A tiny crew attended the disinterment, including Klinger, in a black velvet yarmulke, three morticians, an Israeli journalist, a cemetery employee operating a backhoe and Carrie Devorah, a photojournalist who has been helping Klinger with his campaign.

"His grandfather is what anchors us [Jews] in the world," Devorah said, gesturing to a metal box in which the morticians were placing Norman's bone fragments and wood from the disintegrated coffin they had found in the mud. "When people say, 'Go home,' we have a place to go. Before, we had nowhere to go."

Historians and others still sift through Herzl's writings and see many legacies. They note that he envisioned a Jewish state where people spoke not Hebrew, but German; that he and other early Zionists failed to understand Arab nationalism; and that in a utopian novel Herzl wrote, he describes a binational, egalitarian state.

"It's complex, not simple," said S. Ilan Troen, an Israeli studies professor at Brandeis University. "You could say, 'Who is your Herzl?' And you get different answers."

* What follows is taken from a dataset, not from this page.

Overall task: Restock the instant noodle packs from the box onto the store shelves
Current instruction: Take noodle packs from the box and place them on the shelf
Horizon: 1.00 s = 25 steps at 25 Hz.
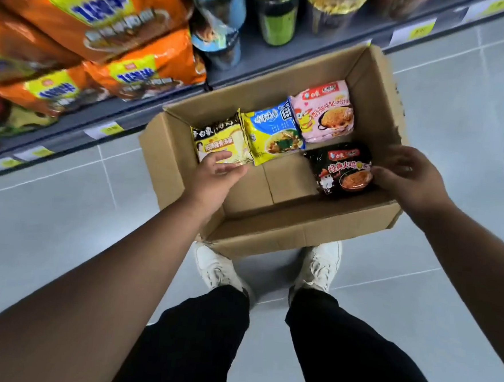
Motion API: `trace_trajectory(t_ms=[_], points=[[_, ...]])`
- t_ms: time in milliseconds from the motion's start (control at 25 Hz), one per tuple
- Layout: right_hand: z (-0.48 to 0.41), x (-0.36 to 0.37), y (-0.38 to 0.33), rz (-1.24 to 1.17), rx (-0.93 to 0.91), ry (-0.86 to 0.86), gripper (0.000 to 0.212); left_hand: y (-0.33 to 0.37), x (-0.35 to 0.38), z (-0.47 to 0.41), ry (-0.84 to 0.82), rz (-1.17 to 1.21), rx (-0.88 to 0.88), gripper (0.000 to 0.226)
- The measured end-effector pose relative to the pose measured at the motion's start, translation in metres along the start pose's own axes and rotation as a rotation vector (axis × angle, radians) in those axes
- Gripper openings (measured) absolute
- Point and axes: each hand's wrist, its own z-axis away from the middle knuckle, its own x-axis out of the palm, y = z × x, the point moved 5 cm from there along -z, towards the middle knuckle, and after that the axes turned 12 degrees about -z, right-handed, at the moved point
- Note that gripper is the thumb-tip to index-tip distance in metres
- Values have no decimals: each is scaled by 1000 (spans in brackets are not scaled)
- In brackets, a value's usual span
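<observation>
An open cardboard box (274,231) stands on the floor in front of the shelves. Inside lie several noodle packs: a yellow and black pack (218,137), a yellow and blue pack (271,131), a pink pack (325,112) and a black pack (340,168). My left hand (216,173) reaches into the box, its relaxed fingers touching the near edge of the yellow and black pack. My right hand (407,175) is at the right edge of the black pack, fingers loosely spread; whether they touch it is unclear.
The store shelves (253,62) run along the top left. Large orange noodle bags (107,25) fill the left part, cup noodles (278,16) the right. Price tags line the shelf edges. Grey tiled floor (459,115) surrounds the box. My white shoes (218,266) stand just behind it.
</observation>
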Motion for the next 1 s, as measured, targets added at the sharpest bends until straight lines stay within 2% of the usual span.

Despite Herzl's prominence, getting Norman exhumed and moved to Jerusalem was not easy. American Jewish and Israeli leaders weren't convinced of his prominence, and they were focused for several years on getting Herzl's two children moved from their graves in France (the remains of a third, Norman's mother, were never found) to Israel, a request Herzl made before he died. Jewish law also forbids suicide and the burying of people who commit suicide in Jewish cemeteries. Klinger had to commission research at the behest of Israel's chief rabbi to prove that Norman was ill, a distinction that has gained acceptance, but not among some Orthodox rabbis.

To achieve his goal, Klinger needed various approvals, including those of Adas Israel (which owns the cemetery) and the D.C. Department of Health. At Klinger's request, the Israeli Embassy signed the request to the city.

Klinger, an investment adviser, was advocating from a position of relative obscurity. He wasn't a relative of Herzl and wasn't joined by any of the large U.S. Jewish organizations. He petitioned the Israeli government through the small group he runs, the Jewish American Society for Historic Preservation.

"It wasn't sort of an obvious thing. Herzl didn't actually know [Norman]; it was a longer shot," said Jacob Dellal, spokesman for the Jewish Agency-World Zionist Organization, which represented Jews before the founding of the state. The group still shares jurisdiction over some state entities, including Mount Herzl.

Until Norman is buried in Israel, he is being handled as though he had just died. His remains were driven in a hearse yesterday to a Rockville funeral home, where a shomer, or guard, is reading psalms beside him, as is customary for the Jewish dead. At 10 a.m. Monday, there will be a funeral service for him at Adas Israel, in Northwest Washington. And then he will head to Israel.